Enhancing Real-time Arabic Sign Language Translation
DOI:
https://doi.org/10.71335/6fk98t41Keywords:
Arabic Sign Language, Gesture Recognition, Deep Learning.Abstract
Objectives: This research aims to identify subtle signs in Arabic Sign Language to overcome the communication barrier for the deaf and hard-of-hearing community. This study focuses on Arabic-speaking communities, particularly in Saudi Arabia, and explores dialect differences in Sign Language, appropriateness, and generalization.
Methodology : A convergent mixed-methods design is used, combining quantitative evaluation of deep learning models with assessment by deaf and hard-of-hearing individuals. This design also demonstrates the relevance of having an available system to translate Arabic Sign Language.

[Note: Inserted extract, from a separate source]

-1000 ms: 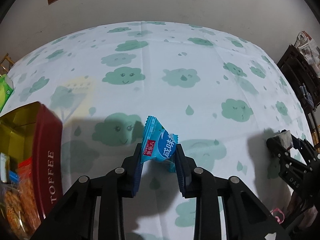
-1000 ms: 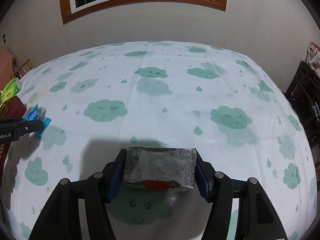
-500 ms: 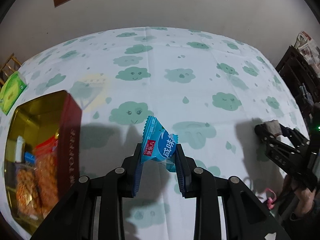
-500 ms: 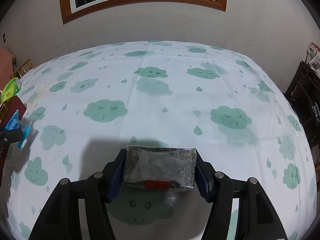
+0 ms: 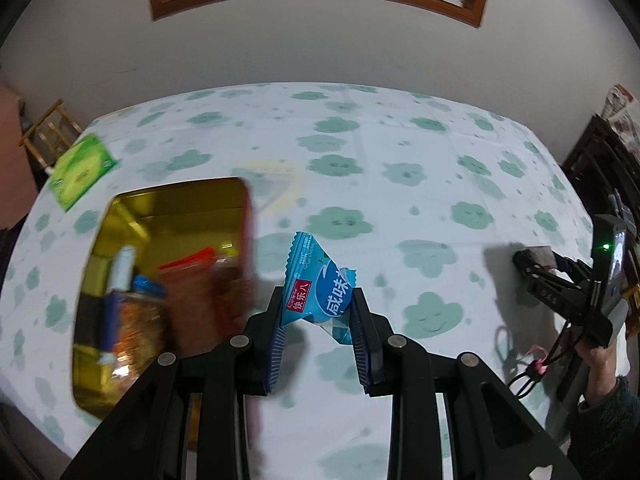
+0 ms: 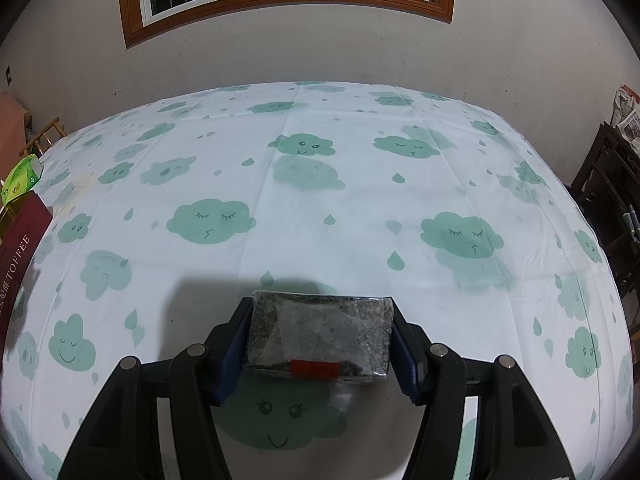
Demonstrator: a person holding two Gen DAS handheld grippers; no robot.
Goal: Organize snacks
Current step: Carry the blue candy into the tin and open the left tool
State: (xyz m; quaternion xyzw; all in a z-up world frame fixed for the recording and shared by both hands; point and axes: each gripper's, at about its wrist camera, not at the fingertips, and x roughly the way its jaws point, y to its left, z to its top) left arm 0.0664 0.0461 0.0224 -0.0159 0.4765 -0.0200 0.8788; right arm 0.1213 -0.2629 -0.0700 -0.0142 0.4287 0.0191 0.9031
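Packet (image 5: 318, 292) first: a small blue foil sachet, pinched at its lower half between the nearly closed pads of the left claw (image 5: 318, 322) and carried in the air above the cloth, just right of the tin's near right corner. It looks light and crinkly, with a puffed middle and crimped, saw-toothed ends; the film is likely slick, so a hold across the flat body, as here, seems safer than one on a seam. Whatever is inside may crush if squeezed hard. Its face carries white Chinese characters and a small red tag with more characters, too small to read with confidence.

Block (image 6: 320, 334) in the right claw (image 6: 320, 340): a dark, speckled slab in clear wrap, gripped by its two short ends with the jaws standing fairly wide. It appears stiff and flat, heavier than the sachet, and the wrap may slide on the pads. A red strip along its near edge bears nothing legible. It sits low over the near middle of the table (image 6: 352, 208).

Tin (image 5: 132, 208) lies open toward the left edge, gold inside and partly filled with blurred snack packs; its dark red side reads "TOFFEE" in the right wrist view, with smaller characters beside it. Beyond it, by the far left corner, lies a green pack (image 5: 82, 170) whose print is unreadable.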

Results : The results show a strong correlation between gesture recognition accuracy and visual generalization, with a 98% improvement in recognizing dynamic gestures.
Conclusion : The paper outlines directions for future research to enhance assistive communication systems, focusing on movement and body language analysis. The main considerations include precision mechanisms, potential applications, and the possibility of real-time adaptation. The paper also suggests that the software can be developed for mobile or desktop platforms to facilitate communication for the deaf in the Arabic-speaking world.